Aim of the task: Each line of the data must be given back verbatim, with pictures removed.

Data:
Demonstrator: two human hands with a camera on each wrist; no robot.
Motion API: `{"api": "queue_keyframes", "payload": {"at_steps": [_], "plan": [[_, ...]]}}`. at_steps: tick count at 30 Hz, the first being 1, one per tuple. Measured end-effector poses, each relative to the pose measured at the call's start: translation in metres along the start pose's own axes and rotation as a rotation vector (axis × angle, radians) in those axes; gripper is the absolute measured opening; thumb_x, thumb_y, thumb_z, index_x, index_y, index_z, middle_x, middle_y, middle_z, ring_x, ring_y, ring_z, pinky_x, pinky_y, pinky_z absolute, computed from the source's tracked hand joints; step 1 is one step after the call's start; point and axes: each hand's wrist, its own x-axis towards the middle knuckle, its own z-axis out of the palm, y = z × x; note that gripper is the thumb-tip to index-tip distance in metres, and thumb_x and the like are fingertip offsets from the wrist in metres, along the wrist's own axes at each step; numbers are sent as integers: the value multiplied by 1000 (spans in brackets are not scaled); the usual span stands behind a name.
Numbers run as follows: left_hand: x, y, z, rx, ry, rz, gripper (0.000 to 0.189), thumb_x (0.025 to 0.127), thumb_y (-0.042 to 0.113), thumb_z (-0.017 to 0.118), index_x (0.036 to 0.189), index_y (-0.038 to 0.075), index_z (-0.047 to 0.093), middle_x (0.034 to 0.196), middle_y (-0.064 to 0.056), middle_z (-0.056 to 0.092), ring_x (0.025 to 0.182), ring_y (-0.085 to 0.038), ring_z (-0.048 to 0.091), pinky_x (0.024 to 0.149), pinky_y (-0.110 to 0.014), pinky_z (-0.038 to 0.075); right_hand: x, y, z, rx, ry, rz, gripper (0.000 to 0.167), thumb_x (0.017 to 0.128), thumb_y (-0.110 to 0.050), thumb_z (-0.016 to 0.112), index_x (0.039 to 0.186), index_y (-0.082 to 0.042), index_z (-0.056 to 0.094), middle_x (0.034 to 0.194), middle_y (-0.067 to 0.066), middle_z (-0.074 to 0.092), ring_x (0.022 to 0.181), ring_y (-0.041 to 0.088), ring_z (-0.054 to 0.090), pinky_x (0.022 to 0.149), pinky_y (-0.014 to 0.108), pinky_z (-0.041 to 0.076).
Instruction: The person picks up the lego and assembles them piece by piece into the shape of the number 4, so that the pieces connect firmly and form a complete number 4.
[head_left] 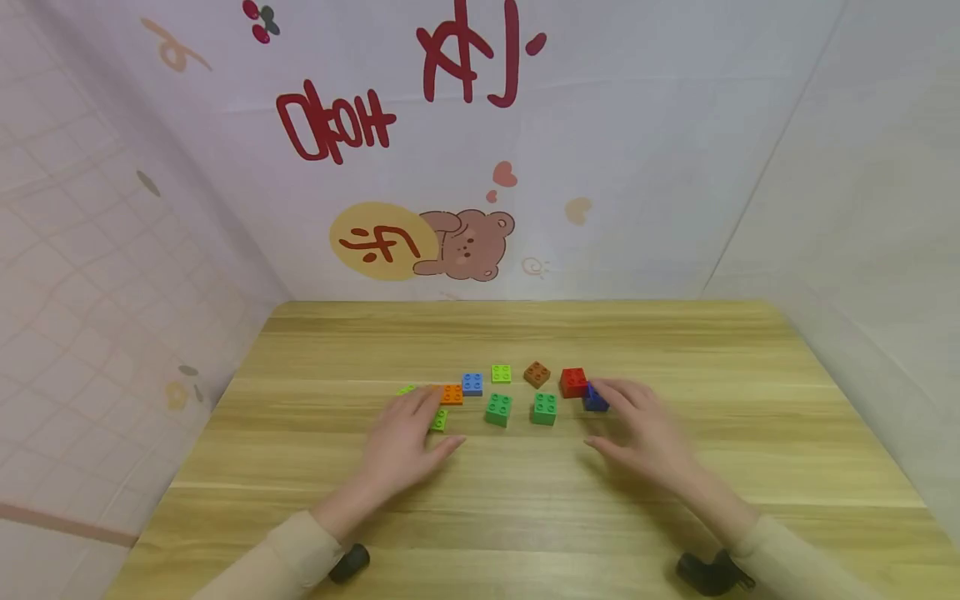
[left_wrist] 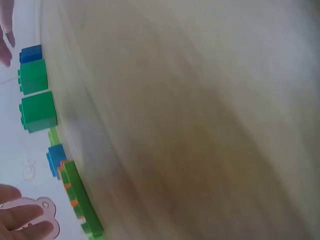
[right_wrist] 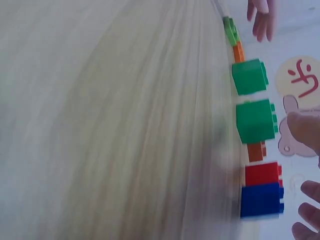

Task response:
Demonstrator: two human hands with a camera on each wrist; no robot.
Motion API: `{"api": "queue_keyframes", "payload": {"at_steps": [_], "plan": [[_, ...]]}}`. at_steps: tick count at 30 Hz, the first being 1, one per tuple. Measured end-effector poses, each relative to the pose measured at the call's start: translation in metres along the start pose's own axes and rotation as a rotation vector (axis × angle, radians) in those axes; gripper is the absolute measured opening; thumb_x, thumb_y, thumb_z, index_x, index_y, index_z, middle_x, middle_y, middle_z, ring_x, ring_y, ring_z, pinky_x, pinky_y, pinky_z absolute, computed from the source's tracked hand joints; step 1 is one step after the call's start; point and axes: each hand's wrist, its own x-axis towards the middle knuckle, its own z-axis out of the palm, y = z × x; note that gripper is the thumb-tip to index-tip distance in metres, and thumb_x and the like are fingertip offsets from the wrist in metres, along the wrist's own axes at each step; numbers are sent as integers: the value multiplied by 1000 (spans in brackets are not scaled); the usual span stands behind a name.
Numbers run as follows: left_hand: x, y, z, rx, ry, rz, gripper (0.000 to 0.189), thumb_x (0.025 to 0.127), thumb_y (-0.042 to 0.113), thumb_z (-0.017 to 0.118), index_x (0.036 to 0.189), index_y (-0.038 to 0.075), index_z (-0.047 to 0.093), middle_x (0.034 to 0.196), middle_y (-0.064 to 0.056), middle_z (-0.056 to 0.092), ring_x (0.025 to 0.182), ring_y (-0.085 to 0.038), ring_z (-0.048 to 0.091), pinky_x (0.024 to 0.149), pinky_y (-0.110 to 0.014), pinky_z (-0.038 to 0.075); right_hand: x, y, z, rx, ry, rz, gripper (0.000 to 0.167), thumb_x (0.017 to 0.128), thumb_y (-0.110 to 0.050), thumb_z (-0.016 to 0.112), index_x (0.039 to 0.186), index_y (-0.082 to 0.042), index_z (-0.056 to 0.094), middle_x (0.034 to 0.194), middle_y (-0.067 to 0.066), middle_z (-0.074 to 0.092), ring_x (0.022 to 0.181), ring_y (-0.041 to 0.088), ring_z (-0.054 to 0.090), pinky_x (0.022 to 0.149), pinky_y (-0.014 to 0.108), pinky_z (-0.041 to 0.076).
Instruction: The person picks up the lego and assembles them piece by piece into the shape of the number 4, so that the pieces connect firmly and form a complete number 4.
[head_left] 
[left_wrist] 
[right_wrist] 

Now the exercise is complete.